Last Updated: May 14, 2025
Written by: Amy Orr
Reviewed by: Jenna West

Online Payday Loans in Canada

Payday loans are very common across Canada. A payday loan allows you to borrow a small amount of money (anything from a few hundred dollars to $1500) via a short term loan, which typically must be paid back within a few weeks, from your pay. Because of this structure, they are often referred to as payday advance loans or cash advance loans. Smarter Loans lets you compare top payday options in Canada.

Interest rates on payday loans can be high, but the good news is that you can gain approval for a payday loan very quickly, even if you have bad credit, and get your cash on the same day. And online payday lenders mean you can do all this from the comfort of your own home. This makes these loans ideal for those seeking an emergency influx of cash.

At Smarter Loans, we’ve compiled a list of the most reputable payday lenders in Canada, which you can see below. Click “Apply Now” to get started with one of these lenders, or pre-apply with Smarter Loans and we will find the most suitable payday lender for your needs.

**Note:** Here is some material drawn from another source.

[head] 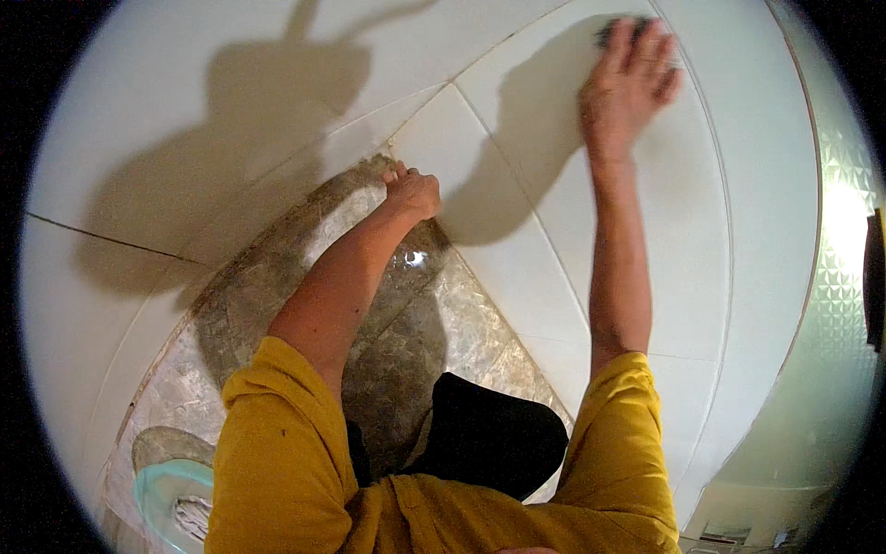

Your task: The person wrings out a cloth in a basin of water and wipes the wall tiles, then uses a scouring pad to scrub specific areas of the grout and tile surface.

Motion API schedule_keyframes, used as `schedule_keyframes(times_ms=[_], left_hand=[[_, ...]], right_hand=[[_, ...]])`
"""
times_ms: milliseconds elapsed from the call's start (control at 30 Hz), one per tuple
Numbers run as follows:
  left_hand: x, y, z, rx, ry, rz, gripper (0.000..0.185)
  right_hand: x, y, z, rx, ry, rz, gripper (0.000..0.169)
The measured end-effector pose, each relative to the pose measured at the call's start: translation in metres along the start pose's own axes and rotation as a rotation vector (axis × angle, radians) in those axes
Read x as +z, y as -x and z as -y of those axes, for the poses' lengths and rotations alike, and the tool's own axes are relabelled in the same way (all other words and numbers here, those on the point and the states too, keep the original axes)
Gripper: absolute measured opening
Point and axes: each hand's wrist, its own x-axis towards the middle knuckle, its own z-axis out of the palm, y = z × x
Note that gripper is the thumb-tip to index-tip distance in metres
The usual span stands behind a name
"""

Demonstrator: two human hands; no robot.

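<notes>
My right hand (626, 86), blurred, reaches up against the white tiled wall (526, 277) on the right. A small dark object (640, 29) shows under its fingertips, between the hand and the tiles; its kind is too blurred to tell. My left hand (415, 192) is lower, in front of the corner where the walls meet the brown patterned floor (484, 305). Its fingers are curled, and whether something is inside them is hidden.
At the lower left, a translucent teal basin (149, 485) holds a crumpled pale cloth (194, 516). My black-clothed knee (498, 429) is below my arms. Patterned glass (841, 277) borders the right wall. A dark crack-like line (111, 239) crosses the left wall (69, 311).
</notes>
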Motion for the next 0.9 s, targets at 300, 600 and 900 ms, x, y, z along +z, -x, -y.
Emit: schedule_keyframes(times_ms=[300, 600, 900], left_hand=[[-0.039, 0.036, 0.019, -0.040, 0.096, 0.053, 0.032], [-0.018, 0.018, 0.027, -0.043, 0.116, 0.154, 0.033], [-0.012, 0.017, 0.019, -0.014, 0.142, 0.218, 0.036]], right_hand=[[0.024, 0.142, 0.113, -0.491, -0.236, 0.460, 0.043], [-0.035, 0.071, -0.031, -0.029, -0.128, 0.208, 0.045], [-0.073, 0.262, -0.018, -0.682, -0.233, 0.801, 0.043]])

And read on to find out everything you need to know about payday loans and payday lenders in Canada.

Top Payday Loans Providers in Canada

Company
Amount
Interest Rate
Reviews
Terms
$250 - $7,000
Varies
6 - 60 Months
$500 - $1,000
Varies
3 - 6 months
$150-$1000
30.4% APR
30 Days
$300 – $1,500
$14 per every $100 lent
Up to 2 Months
$100 - $1,500
Varies
2 months
$100 - $1,500
Varies
2 months
$100 - $1,500
Varies
Up to 2 months
$100 - $15,000
34.37%
9 - 60 Months
$500 - $1,000
29.99% - 46.96%
84 - 120 days

Payday Loans: A Complete Guide

When you need cash fast, payday loans are an option millions of people turn to every year. These short term loans give you quick access to cash but understanding how they work is key before you apply. In this guide we’ll cover everything you need to know about payday loans from application to eligibility to regulatory info.

What are Payday Loans

Payday loans are short term, high cost credit options designed to bridge the financial gap between paydays when unexpected expenses arise. Unlike traditional loans that can take weeks to process, payday loans give you cash within hours or days of approval. These loans are characterised by their short repayment periods – usually your next payday.

The purpose of a payday loan is to give you enough money to help you manage your immediate financial needs until your next payday. Loan amounts range from $100 to $1,500 depending on the lender and your income.

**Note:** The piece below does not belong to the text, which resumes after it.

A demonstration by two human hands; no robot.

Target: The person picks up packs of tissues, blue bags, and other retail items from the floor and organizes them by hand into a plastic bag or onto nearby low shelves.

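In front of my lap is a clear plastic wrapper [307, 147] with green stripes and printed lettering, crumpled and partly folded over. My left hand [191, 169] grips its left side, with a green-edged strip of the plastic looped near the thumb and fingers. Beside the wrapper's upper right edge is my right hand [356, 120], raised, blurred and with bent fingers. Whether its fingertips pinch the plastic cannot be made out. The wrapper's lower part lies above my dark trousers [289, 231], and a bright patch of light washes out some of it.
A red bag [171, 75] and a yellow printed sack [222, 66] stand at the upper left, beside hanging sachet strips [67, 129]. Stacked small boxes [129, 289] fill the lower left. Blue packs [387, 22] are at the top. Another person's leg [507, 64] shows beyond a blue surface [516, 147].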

Payday loans work like this: you borrow money and repay it with fees on your next payday. This repayment usually happens through a postdated cheque or pre-authorised debit that the lender cashes when the loan is due.

While payday lenders offer these loans as a convenient financial tool, they do come with high interest rates and fees that make them much more expensive than many other forms of credit.

How to Get a Payday Loan

Getting a payday loan involves a simple application process that requires proof of income, a valid bank account and basic personal info. The requirements are generally less strict than traditional loans so they’re accessible to borrowers with various financial backgrounds.

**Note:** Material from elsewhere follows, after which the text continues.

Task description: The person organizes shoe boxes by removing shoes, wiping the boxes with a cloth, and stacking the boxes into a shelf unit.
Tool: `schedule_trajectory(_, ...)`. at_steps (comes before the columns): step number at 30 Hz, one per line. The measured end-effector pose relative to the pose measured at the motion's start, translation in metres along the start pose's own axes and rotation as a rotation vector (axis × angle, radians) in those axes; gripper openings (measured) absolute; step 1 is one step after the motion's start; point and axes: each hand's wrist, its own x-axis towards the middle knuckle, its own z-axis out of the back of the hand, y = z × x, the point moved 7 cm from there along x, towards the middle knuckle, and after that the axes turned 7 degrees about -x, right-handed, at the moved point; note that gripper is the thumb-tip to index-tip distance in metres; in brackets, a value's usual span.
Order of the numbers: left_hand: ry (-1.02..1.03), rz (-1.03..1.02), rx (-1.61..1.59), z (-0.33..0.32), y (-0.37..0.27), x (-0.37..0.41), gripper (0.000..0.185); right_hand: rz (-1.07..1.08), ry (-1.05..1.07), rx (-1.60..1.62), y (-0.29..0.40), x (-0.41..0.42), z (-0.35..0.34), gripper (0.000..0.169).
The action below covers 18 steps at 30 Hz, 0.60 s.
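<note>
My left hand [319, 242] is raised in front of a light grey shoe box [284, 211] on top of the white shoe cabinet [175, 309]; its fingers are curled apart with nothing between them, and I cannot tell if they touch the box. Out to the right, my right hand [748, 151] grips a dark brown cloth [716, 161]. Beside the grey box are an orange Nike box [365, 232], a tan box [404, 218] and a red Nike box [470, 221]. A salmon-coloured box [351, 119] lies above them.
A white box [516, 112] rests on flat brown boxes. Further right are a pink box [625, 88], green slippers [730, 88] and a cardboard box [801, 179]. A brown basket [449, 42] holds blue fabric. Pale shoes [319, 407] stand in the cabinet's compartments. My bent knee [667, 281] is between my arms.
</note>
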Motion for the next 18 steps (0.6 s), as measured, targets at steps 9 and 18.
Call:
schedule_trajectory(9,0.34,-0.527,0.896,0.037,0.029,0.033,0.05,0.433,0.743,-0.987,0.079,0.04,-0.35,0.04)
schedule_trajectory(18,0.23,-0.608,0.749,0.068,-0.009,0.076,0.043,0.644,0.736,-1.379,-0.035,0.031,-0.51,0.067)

To be eligible for a payday loan you’ll need to provide:

  • Proof of regular income or employment (such as pay stubs or employment verification)
  • A valid bank account or chequing account that’s been active for at least a few months
  • Government issued photo ID
  • Proof of address
  • Contact info

You have two options when applying for a payday loan:

  1. Online application: Many lenders offer fully digital application processes that can be completed from your computer or smartphone.
  2. In-person application: You can visit a physical store to apply for a loan in person.Most payday lenders will do some form of credit check during the application process. However, unlike traditional lenders, payday loan providers often lend to people with bad credit. The emphasis is usually on your current income and ability to repay rather than your past credit history.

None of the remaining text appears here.